La temperatura más baja registrada este invierno fue en la noche del 6 de enero en Iturrieta, con -12,1 °C, y la más alta se dio en San Prudentzio entre el 24 y el 25 de febrero, gracias al predominio del viento del sur en la vertiente cantábrica, con 29,9 °C.

Fenómenos adversos. En lo que respecta a la meteorología adversa, el invierno ha estado marcado por una notable actividad. Concretamente, se han emitido 7 alertas naranjas, por viento en zonas expuestas (1) y por altura de ola para navegación (8); y 121 avisos amarillos por viento (21 en zonas expuestas y 10 en zonas no expuestas), precipitaciones persistentes (6), nieve (14), heladas (7) y mala mar (30 por altura de ola para la navegación, 27 por impacto en costa y 6 por rociones y salpicaduras).

Los temporales de viento y el riesgo marítimo-costero han sido los fenómenos más recurrentes a lo largo del periodo.

Historia y contexto.
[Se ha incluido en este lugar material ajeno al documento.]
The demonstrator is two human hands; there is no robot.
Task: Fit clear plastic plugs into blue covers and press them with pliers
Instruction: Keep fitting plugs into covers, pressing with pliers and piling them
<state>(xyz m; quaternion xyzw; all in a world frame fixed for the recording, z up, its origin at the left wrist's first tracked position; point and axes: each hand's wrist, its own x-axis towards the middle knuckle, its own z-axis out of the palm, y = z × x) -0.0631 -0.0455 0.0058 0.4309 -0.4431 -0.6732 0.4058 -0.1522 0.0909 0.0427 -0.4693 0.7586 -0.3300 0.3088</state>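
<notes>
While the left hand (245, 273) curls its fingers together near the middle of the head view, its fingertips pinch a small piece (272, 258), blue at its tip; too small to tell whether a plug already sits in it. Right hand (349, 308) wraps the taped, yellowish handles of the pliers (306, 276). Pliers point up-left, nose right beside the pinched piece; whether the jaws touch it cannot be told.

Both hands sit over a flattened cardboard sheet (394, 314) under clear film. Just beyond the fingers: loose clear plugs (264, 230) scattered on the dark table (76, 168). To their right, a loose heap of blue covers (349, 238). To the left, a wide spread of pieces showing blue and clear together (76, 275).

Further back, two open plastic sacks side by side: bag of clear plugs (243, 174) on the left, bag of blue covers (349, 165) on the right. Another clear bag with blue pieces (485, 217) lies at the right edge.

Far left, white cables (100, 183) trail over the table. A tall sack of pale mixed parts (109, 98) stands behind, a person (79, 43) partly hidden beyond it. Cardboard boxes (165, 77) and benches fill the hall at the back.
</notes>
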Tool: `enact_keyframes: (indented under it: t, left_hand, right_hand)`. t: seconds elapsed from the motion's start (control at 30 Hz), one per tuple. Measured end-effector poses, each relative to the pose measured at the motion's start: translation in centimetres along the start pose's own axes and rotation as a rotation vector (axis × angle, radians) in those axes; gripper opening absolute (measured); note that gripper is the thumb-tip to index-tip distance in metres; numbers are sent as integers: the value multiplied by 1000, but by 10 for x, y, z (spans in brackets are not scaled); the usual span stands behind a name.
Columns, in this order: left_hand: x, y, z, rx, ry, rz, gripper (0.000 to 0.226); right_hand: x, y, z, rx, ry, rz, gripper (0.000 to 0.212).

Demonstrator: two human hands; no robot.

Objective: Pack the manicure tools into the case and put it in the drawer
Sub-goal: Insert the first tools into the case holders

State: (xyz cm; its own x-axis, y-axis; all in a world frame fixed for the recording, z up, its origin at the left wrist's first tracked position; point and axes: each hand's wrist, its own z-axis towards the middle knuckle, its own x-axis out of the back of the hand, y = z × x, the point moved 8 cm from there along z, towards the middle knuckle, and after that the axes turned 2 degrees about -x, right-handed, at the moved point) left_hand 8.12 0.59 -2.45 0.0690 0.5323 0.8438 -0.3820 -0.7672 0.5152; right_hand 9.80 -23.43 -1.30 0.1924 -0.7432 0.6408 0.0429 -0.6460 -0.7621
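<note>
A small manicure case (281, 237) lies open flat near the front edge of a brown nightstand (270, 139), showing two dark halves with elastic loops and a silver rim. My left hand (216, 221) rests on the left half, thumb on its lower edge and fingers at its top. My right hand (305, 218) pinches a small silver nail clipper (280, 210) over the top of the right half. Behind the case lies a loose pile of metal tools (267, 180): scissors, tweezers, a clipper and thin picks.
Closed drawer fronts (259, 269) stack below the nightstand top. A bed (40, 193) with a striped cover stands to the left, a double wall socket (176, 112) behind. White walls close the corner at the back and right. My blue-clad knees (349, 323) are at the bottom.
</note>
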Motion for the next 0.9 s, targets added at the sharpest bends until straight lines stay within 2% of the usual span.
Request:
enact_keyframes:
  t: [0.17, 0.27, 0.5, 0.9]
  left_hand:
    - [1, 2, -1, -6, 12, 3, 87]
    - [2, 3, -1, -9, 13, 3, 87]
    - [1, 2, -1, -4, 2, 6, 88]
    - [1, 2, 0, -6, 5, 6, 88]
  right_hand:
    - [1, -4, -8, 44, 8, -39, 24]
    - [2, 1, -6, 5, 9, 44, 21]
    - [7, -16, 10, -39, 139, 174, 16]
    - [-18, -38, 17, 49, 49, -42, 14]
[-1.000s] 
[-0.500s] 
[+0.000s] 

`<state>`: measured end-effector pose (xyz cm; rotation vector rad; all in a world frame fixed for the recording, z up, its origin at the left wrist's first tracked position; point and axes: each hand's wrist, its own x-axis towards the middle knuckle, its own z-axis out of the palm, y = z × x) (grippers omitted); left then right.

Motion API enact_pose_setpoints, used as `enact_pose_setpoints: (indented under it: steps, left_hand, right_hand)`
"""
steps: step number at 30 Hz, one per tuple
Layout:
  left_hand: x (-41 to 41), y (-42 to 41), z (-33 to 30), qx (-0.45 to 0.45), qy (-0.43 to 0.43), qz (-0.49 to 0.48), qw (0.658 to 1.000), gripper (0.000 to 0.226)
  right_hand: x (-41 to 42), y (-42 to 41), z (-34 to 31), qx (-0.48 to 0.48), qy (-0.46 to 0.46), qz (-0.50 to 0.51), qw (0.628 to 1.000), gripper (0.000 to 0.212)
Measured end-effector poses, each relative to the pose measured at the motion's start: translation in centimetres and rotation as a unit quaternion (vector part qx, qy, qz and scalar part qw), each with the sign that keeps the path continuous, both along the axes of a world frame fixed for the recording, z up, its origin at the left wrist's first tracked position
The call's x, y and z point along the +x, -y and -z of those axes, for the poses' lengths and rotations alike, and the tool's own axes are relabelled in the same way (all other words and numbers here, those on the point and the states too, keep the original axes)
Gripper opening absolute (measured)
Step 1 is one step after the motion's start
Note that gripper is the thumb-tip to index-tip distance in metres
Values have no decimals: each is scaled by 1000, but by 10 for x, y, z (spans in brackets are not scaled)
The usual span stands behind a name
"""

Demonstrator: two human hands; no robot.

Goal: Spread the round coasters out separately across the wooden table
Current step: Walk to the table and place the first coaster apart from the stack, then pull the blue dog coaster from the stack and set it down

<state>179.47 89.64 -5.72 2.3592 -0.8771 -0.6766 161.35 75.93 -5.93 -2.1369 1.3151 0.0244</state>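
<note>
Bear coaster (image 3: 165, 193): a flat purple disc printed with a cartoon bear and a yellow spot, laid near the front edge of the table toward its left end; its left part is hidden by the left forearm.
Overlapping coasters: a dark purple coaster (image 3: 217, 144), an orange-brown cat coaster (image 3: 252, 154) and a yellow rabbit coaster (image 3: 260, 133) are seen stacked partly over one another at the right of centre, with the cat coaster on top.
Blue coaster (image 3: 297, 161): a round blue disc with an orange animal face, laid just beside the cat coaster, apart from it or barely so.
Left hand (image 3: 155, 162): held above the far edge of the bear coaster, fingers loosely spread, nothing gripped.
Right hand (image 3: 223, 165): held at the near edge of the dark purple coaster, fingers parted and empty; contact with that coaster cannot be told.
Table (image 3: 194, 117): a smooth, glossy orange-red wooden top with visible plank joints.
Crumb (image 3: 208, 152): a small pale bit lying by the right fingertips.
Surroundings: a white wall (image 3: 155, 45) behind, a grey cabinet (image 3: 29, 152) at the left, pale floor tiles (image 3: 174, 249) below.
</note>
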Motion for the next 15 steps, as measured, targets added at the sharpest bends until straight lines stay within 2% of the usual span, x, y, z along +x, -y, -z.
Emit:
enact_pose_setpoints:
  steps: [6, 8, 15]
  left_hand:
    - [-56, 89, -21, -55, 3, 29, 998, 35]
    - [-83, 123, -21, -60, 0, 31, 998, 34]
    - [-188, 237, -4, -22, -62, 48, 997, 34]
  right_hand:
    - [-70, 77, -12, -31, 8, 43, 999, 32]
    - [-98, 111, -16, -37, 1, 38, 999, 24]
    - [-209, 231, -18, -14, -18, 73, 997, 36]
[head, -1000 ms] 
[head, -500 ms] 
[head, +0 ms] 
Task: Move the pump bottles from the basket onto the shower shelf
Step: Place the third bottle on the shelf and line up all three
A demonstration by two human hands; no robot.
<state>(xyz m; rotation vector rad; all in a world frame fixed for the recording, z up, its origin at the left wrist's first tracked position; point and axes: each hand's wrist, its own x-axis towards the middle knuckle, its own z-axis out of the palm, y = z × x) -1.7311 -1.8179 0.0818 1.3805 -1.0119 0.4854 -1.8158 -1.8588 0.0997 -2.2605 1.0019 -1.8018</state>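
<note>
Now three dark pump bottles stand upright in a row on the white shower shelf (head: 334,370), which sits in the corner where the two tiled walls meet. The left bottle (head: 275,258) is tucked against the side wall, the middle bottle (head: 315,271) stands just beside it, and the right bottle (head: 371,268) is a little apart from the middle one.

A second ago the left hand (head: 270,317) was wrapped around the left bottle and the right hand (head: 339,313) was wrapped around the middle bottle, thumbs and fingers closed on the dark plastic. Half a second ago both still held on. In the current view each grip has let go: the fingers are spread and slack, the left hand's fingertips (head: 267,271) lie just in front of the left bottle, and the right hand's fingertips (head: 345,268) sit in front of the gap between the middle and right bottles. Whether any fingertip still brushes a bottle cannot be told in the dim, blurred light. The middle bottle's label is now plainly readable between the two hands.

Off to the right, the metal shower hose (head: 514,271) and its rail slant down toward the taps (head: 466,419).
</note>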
Este invierno encaja en un patrón climático que los centros meteorológicos atribuyen, en parte, a la persistencia de borrascas atlánticas y a la variabilidad natural interanual de la Península Ibérica y la fachada cantábrica.

En las últimas décadas, los científicos señalan una mayor amplitud de las anomalías entre extremos: inviernos con periodos de calor y otros con lluvias intensas, todo ello dentro de un marco de cambios climáticos que, aunque no garantizan un único guion, sí elevan la probabilidad de eventos extremos en la temporada fría.

Para Euskadi, esto significa que la planificación de emergencias, la gestión del agua y la seguridad en costa y montaña deben considerar una mayor volatilidad estacional y la coexistencia de fenómenos aparentemente contradictorios en una misma fase climática.

En resumen, el invierno 2025-2026 ha dejado claro que la meteorología vasca quiere romper esquemas: lluvias intensas que han empapado gran parte del territorio, temperaturas más cálidas de lo habitual que han suavizado el frío, y episodios extremos de viento y mar que han puesto a prueba infraestructuras y servicios.

Los expertos recuerdan que estos patrones, lejos de ser un episodio aislado, forman parte de una realidad climática más cambiante, que exige vigilancia constante, informaciones claras y medidas preventivas para reducir riesgos en costas, ríos y áreas de montaña.